2. Your need systems for both capturing historic company knowledge such as vendor agreements, client concessions, and joint venture partner idiosyncrasies. You also need systems to functionally help you do a task or perform a process.

3. Every successful business system has two layers: the process layer and the format layer.

The process layer consists of the step-by-step process or procedure you’ve created. Does your system accurately capture the steps of the process so that when you follow it you consistently get the desired result? It does you no good to formalize poor processes. You want your systems to capture your best practices and winning moves, making it easier for your company to replicate and scale those successes.

The format layer deals with how you package and present your system to your team.

Is your system easy to use? Is it transparent so team members intuitively understand how to use it? Can it be automated so much of the work happens via technology instead of manual work?

As you scale, you need to refine both layers of your company systems.

4. To scale you need to have grown your personal muscles of letting them lead and own functions inside your business. 20 years of coaching business owners has taught me that this is not something to take for granted. Many business owners are scared to let go of control in their business and as a result, they remain trapped in the job of their business.

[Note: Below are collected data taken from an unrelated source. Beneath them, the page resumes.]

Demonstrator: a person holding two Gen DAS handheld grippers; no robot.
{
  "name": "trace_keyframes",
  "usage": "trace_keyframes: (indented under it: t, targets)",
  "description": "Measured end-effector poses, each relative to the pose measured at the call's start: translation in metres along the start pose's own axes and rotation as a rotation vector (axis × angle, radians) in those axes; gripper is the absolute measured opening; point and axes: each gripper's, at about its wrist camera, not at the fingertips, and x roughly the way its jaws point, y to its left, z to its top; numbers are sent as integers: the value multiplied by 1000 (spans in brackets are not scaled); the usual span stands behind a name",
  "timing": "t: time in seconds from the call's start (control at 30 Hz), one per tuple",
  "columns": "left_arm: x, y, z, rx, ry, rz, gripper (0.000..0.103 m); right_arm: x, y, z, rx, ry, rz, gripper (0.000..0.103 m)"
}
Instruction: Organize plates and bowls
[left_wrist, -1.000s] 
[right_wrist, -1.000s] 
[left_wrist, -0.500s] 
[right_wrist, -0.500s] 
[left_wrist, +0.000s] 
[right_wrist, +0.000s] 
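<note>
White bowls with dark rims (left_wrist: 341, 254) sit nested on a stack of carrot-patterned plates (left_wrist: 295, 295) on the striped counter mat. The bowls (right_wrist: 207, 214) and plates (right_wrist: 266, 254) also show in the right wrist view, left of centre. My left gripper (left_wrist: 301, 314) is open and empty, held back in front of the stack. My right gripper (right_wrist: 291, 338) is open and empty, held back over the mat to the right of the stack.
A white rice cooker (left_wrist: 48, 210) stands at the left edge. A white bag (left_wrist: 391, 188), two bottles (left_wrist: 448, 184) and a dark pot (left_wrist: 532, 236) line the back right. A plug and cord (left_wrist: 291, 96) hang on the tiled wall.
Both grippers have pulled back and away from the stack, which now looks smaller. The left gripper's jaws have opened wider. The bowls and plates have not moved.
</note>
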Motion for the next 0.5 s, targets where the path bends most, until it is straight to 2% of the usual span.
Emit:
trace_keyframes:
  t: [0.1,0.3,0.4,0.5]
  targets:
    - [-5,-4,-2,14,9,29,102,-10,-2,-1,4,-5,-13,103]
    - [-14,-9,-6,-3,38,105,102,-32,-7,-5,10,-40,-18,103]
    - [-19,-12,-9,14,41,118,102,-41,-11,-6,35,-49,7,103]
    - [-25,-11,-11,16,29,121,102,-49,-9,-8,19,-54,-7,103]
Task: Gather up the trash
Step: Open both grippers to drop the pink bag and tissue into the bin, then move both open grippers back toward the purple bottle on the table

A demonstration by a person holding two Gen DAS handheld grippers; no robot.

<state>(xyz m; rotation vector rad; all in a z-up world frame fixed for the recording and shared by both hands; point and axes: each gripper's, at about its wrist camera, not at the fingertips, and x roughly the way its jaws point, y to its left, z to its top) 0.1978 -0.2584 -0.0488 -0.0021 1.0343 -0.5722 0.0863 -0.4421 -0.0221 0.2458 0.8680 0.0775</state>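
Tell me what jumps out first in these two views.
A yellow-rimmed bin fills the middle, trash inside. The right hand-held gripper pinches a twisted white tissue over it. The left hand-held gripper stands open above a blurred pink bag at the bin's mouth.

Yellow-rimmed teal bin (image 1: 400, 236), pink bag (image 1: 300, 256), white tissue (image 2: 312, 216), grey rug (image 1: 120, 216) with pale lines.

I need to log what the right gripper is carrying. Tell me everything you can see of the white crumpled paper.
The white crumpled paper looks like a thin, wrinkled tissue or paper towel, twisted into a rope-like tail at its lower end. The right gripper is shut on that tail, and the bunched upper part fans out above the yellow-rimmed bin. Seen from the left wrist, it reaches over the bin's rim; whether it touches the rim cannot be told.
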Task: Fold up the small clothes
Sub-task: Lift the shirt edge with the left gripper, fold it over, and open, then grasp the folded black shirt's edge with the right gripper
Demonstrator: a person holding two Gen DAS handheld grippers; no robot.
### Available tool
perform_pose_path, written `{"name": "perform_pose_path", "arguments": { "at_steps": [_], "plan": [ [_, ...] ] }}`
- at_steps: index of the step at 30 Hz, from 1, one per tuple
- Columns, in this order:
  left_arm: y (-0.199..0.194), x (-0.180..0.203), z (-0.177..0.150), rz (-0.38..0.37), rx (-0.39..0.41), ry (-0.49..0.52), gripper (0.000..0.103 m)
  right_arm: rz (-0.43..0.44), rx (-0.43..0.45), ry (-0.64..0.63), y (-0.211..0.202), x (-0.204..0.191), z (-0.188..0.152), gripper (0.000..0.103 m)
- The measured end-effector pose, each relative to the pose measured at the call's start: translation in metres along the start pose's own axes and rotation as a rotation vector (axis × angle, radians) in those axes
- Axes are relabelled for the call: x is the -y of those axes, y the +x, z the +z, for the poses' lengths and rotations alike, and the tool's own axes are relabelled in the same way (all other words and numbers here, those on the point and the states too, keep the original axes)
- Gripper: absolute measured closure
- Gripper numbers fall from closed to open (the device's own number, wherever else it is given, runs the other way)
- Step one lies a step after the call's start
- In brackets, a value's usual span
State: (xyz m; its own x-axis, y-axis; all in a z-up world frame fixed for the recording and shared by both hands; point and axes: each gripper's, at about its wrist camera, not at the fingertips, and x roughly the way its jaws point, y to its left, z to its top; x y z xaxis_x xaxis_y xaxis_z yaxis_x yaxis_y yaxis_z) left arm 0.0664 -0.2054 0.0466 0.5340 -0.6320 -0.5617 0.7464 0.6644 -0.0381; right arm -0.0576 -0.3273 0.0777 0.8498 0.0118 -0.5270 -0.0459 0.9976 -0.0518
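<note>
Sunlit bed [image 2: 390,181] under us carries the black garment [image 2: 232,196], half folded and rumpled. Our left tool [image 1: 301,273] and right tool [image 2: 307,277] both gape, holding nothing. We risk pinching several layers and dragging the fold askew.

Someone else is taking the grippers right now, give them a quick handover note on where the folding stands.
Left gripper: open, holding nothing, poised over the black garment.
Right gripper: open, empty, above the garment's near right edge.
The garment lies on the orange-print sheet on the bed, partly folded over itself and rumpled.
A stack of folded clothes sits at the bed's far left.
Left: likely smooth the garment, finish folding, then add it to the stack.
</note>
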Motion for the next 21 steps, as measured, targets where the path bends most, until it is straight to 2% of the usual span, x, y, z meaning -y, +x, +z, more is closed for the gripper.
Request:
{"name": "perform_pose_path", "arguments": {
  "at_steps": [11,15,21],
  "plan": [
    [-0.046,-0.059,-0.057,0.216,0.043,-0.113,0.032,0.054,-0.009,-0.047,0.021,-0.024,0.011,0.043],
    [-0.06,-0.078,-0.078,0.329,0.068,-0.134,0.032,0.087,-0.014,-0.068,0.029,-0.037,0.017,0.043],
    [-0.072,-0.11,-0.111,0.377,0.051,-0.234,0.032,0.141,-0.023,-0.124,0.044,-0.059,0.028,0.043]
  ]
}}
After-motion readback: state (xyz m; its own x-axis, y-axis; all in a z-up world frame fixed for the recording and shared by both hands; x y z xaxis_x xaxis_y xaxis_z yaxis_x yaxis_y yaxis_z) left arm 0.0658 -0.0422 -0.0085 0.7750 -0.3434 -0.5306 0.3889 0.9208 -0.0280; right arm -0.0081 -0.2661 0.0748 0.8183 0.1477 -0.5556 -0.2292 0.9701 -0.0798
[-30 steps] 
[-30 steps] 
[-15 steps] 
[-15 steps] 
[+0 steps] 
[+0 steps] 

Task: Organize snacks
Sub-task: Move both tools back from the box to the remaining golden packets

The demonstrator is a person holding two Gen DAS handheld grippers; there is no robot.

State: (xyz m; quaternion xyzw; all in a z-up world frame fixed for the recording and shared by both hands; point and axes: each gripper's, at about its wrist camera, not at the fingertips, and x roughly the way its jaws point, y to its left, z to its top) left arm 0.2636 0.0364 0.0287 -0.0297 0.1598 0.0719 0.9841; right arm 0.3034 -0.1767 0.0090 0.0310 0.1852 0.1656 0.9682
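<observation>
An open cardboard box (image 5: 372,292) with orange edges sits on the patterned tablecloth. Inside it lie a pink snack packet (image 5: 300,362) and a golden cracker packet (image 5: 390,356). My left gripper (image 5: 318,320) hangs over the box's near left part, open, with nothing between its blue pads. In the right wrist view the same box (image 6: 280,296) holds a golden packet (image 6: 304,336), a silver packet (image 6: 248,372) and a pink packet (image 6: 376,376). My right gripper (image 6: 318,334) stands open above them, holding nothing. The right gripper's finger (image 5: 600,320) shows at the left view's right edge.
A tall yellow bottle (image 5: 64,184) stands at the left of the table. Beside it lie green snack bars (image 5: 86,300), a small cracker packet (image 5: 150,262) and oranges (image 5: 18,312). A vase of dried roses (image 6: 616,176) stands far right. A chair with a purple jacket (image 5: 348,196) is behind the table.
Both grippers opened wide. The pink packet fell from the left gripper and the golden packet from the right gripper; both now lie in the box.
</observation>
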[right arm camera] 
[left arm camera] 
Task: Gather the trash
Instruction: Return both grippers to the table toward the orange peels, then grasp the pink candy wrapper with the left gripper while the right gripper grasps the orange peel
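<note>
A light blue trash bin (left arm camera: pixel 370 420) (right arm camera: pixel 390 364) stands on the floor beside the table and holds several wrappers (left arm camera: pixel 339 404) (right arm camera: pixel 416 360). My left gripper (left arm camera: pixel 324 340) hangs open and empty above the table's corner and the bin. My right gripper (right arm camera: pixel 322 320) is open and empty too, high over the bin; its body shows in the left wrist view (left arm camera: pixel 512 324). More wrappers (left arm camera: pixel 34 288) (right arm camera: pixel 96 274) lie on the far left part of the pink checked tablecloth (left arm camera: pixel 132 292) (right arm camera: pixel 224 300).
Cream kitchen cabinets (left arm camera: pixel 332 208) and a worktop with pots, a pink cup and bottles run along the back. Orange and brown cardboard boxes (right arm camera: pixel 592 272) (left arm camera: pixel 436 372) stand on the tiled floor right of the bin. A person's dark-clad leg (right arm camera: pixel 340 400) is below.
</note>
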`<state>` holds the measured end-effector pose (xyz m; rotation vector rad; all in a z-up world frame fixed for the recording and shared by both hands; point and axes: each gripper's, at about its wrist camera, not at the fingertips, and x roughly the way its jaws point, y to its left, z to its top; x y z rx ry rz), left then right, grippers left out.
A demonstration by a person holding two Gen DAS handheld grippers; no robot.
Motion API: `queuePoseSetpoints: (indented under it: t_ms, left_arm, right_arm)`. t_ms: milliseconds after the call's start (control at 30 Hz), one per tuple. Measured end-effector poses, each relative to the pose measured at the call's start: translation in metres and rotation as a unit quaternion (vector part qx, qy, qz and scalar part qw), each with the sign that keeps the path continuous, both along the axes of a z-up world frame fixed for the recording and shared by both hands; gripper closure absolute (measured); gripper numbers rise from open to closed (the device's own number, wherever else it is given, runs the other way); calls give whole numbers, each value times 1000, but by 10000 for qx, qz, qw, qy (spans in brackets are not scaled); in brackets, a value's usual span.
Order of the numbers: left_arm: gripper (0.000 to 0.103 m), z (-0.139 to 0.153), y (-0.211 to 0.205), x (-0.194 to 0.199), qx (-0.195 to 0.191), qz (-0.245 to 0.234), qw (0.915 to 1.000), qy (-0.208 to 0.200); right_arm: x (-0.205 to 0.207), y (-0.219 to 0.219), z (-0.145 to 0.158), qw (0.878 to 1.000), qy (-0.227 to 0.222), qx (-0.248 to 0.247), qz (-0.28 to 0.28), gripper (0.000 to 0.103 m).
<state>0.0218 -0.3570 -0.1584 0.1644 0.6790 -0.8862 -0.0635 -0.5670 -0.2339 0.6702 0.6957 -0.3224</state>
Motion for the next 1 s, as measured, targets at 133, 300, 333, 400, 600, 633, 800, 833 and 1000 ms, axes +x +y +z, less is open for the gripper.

5. When you’re solving a business challenge, look for solutions that can be scaled. For example, imagine you were selecting a web platform to process orders from your field sales force. When evaluating which platform to use, I suggest you choose one that could handle the high transaction volume you eventually want to have, provided the cost for this greater capacity isn’t too high. If the cost doesn’t make financial sense, consider a smart alternative. Choose a platform that can be easily upgraded later as your sales volume increases and you have the excess cash flow to warrant the upgrade. You’d say “no” to any platform that couldn’t handle your expected sales volume or be easily upgraded and expanded later.

The bottom line is that you need to think about scaling as you run and operate your business. In many ways, you build a scalable company through the cumulative impact of hundreds of small decisions through time.